October 2001
 

 

 

 

 

 

 

 

 

From dole to droll

Head Girl Makes Good: Jan Goodey on the sharp rise of Rhona Cameron

"I'm an observational, self-referential type of comedian." Rhona Cameron's own description of her stage act actually speaks volumes for this media-savvy minx, whose natural intelligence shines through the tantalising wordplay like a 100 watt bulb.

She can mix structural analysis and Scottish ribaldry at the drop of a hat, and what with the razor sharp wit, I tread carefully, if not quite on eggshells then something just as spiky and liable to send shockwaves shooting straight through to the brain. Currently she's on a mini-tour of venues she sold out earlier in the year, sorting out material for a brand new tour next year, and a four month run in Australia.

Cameron is perhaps best known for her TV work: the four series of BBC2's pioneering Gaytime TV and last year's sitcom series, Rhona, written by and starring herself. "You need TV to raise your profile," she says, going on to recall a time she presented Top of the Pops.

"That was one of those showbiz moments I will totally fucking treasure. I quite like Texas, Sharleen, she's a lovely woman, very friendly and they were number one at the time. You're standing under the logo and introducing the next band: unbelievable. I've been watching the programme since I was a kid." The silver screen was the launch pad though. Newly arrived in Nineties London, Cameron blagged her way into an independent feminist film Cream Soda which was 'a bag o' shite' but fun: "I got off with a couple of people on the film and one of them advised me to try stand-up." She ended up at an open mic night at the Comedy Cafe and from there went onto score hits at Channel 4's So You Think You're Funny Awards in 1992, and sell out shows at the Edinburgh Fringe.

Her big break came when she toured with Jack Dee in 1995, "We had the same manager and it was pretty standard practice to tour with Jack. It was all right, it gave me the opportunity as a new comic to play to 3,000 people a night. He gave me a teeny bit of advice I suppose, but the whole touring thing is quite boring.

"You're not going to be experimenting with material, you're on for 15 minutes and you're basically banging out your greatest hits." If Dee doesn't float her boat, who does? "Woody Allen, his observations on the human condition, love, anxiety, are the greatest ever, his writing is genius. I saw Victoria Wood when I was 16. I was drawn to her a because she was an unusual woman - quite androgynous then and did material I still think is great." Openly gay but unhappy with the gay comedian tag, Cameron is keen to attract as wide an audience as possible. "I worry about people thinking, 'Oh it's gay, I better not go coz I'm not'. The whole gay thing bores the arse off me.

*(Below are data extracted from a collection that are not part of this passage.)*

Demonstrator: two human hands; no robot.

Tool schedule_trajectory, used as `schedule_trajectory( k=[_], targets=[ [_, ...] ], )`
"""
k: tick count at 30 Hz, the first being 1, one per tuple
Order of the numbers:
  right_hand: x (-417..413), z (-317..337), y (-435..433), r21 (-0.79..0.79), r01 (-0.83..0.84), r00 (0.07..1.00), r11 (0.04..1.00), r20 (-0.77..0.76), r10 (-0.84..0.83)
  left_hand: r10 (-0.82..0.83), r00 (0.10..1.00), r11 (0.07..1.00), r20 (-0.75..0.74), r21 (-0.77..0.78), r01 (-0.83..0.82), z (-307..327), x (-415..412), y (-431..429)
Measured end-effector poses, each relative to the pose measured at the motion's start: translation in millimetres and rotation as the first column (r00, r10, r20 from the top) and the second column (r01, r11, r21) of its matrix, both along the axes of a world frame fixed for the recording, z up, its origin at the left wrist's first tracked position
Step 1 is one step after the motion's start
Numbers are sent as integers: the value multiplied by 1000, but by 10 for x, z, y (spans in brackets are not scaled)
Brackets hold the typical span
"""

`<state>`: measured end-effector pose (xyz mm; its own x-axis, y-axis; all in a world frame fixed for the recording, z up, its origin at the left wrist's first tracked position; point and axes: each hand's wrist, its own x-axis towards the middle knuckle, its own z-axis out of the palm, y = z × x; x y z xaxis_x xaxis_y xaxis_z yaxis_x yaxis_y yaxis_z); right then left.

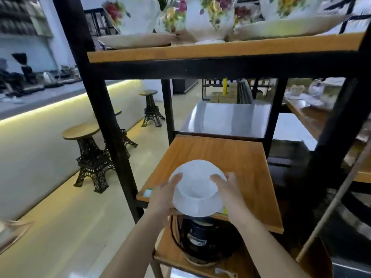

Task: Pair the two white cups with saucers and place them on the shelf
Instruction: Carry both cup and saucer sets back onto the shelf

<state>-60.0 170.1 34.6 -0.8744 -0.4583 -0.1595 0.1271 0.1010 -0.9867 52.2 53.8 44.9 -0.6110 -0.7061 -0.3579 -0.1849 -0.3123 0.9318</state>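
Observation:
I hold a white saucer (197, 205) with a white cup (197, 177) on it, over the front edge of the middle wooden shelf (230, 157). My left hand (166, 195) grips the pair on its left side, thumb on the cup's wall. My right hand (228, 191) grips the right side the same way. The pair is tilted toward me and blurred. A second white cup or saucer is not in view.
The top shelf (220, 51) carries flowered teacups and saucers (208, 19). A dark appliance (200, 235) sits on the shelf below my hands. Black frame posts (112, 137) flank the shelf. Tower-shaped stools (90, 155) stand on the floor to the left, with a steel table (226, 119) behind.

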Motion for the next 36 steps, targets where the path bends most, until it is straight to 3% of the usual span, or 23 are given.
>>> schedule_trajectory(
  k=[7,17,22,31,36],
  targets=[
    [-478,-140,-592,96,10,1000,995,12,-12,101,995,983,26,-157,-96,-171,-560,-624],
    [-903,-235,-1284,238,120,992,964,-70,-107,-25,994,957,103,-284,54,-248,-1071,-1372],
    [-959,-306,-1500,300,147,989,943,-60,-135,-13,986,890,169,-447,89,-302,-1159,-1589],
    [-1006,-421,-1622,377,162,987,912,-78,-143,-14,981,937,194,-340,81,-447,-1243,-1689],
    [-1020,-386,-1623,471,155,987,868,-115,-114,-17,974,928,227,-358,99,-473,-1263,-1716]
  ],
)
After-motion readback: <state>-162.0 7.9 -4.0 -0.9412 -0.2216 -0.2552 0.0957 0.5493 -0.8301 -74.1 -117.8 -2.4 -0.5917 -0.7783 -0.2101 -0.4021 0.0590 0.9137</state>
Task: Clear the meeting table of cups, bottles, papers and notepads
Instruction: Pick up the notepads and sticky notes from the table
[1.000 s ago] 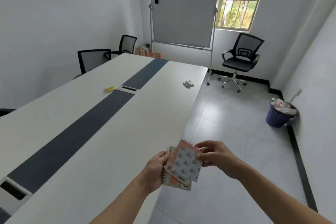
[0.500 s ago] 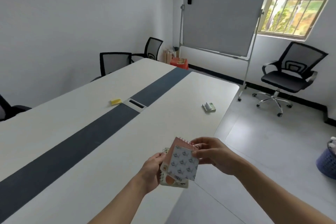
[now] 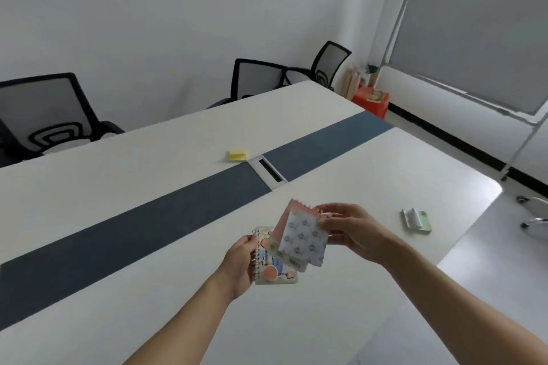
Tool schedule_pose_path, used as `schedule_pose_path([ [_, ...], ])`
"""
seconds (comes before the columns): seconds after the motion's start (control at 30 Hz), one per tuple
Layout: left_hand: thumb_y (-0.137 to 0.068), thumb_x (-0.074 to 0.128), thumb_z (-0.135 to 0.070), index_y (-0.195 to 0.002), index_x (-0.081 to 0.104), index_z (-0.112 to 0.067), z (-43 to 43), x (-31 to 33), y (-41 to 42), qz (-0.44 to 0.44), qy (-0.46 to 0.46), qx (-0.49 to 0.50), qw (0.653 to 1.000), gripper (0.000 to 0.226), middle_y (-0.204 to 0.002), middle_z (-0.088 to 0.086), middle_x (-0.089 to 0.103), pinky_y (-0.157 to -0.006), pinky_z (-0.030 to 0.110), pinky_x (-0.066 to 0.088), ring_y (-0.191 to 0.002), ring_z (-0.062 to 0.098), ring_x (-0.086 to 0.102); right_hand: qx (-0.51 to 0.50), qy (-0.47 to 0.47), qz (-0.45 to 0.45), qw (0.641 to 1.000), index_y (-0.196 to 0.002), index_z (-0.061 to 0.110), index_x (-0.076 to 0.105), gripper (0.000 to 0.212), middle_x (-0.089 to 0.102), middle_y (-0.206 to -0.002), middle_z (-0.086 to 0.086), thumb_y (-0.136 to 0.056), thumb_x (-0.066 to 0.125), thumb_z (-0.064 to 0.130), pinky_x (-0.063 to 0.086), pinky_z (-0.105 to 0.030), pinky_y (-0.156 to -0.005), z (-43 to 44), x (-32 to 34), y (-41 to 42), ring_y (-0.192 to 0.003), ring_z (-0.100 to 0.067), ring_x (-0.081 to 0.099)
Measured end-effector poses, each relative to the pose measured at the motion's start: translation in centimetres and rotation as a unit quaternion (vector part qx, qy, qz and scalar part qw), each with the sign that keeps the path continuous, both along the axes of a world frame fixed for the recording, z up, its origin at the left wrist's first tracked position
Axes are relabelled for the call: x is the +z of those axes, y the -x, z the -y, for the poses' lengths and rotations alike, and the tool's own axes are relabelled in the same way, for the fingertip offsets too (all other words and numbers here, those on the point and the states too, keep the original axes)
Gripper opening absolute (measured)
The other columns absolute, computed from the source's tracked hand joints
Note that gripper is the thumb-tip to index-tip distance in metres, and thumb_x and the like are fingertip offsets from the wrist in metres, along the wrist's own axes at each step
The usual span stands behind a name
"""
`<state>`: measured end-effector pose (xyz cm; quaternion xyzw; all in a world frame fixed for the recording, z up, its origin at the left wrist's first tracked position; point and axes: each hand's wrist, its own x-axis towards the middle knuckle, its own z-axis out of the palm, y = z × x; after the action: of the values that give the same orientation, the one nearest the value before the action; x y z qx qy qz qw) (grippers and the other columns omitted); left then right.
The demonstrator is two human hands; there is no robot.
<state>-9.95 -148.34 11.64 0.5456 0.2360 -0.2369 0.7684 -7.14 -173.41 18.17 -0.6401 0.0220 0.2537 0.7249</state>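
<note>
Left hand (image 3: 238, 264) grips spiral notepad (image 3: 274, 271) by its coil edge, upright, long axis vertical. Right hand (image 3: 353, 231) pinches pink-topped notepad (image 3: 302, 238) at its coil end, hanging tilted, overlapping the first, above the table (image 3: 148, 290).

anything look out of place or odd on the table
Nothing spilled or damaged. Two strays lie on the table: a yellow sticky pad by the dark strip, a pale green item near the right edge.

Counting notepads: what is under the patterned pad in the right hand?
A spiral notepad with a cartoon cover, held by the left hand. Its upper part is covered by the patterned pad; whether another pad lies between cannot be seen.
</note>
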Motion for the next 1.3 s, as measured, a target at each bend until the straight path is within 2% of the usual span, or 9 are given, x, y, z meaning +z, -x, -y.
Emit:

You don't hear other people asking black people about being black or gay men about being gay. I try not to think about it." Another beef is the glut of comedy classics on TV, "Dad's Army is great," she says, "but can you believe the BBC is still repeating that fucking Seventies thing when there's so many new comedians trying to come through?" The frustration is keenly felt. Cameron grew up in the tough Scottish town of Musselburgh on a kind of Brookside / Wimpey estate. Brought up a Presbyterian, she found solace in churches; Sunday school, and communions were 'bog standard and healthy' because at school she was getting bullied for being different.

When she rose above this to Head Girl no less and decided to go on to art school her dad died. "It was traumatic and by that time I had no interest in academia whatsoever. I was a good painter, life drawing, portraits. I should have played the game and saved myself years of drunken unemployed misery."

She spent seven years on the dole interspersed with work in a kilt shop, a pleasant time cleaning toilets and a move to Australia with an Australian lover, where she sold paintings door to door. The move to London was more daunting, Cameron describing it as, "a shithole that most of us love, with people who are repressed and unfriendly, but a real city."

It's taken her a while and the struggles have been real, but now aged 36 she's where she wants to be, living in Hampstead, doing what she wants to do, even taking up the painting again: "I'm honoured to be earning my living doing this. The instant reaction of an audience: there's nothing more beautiful."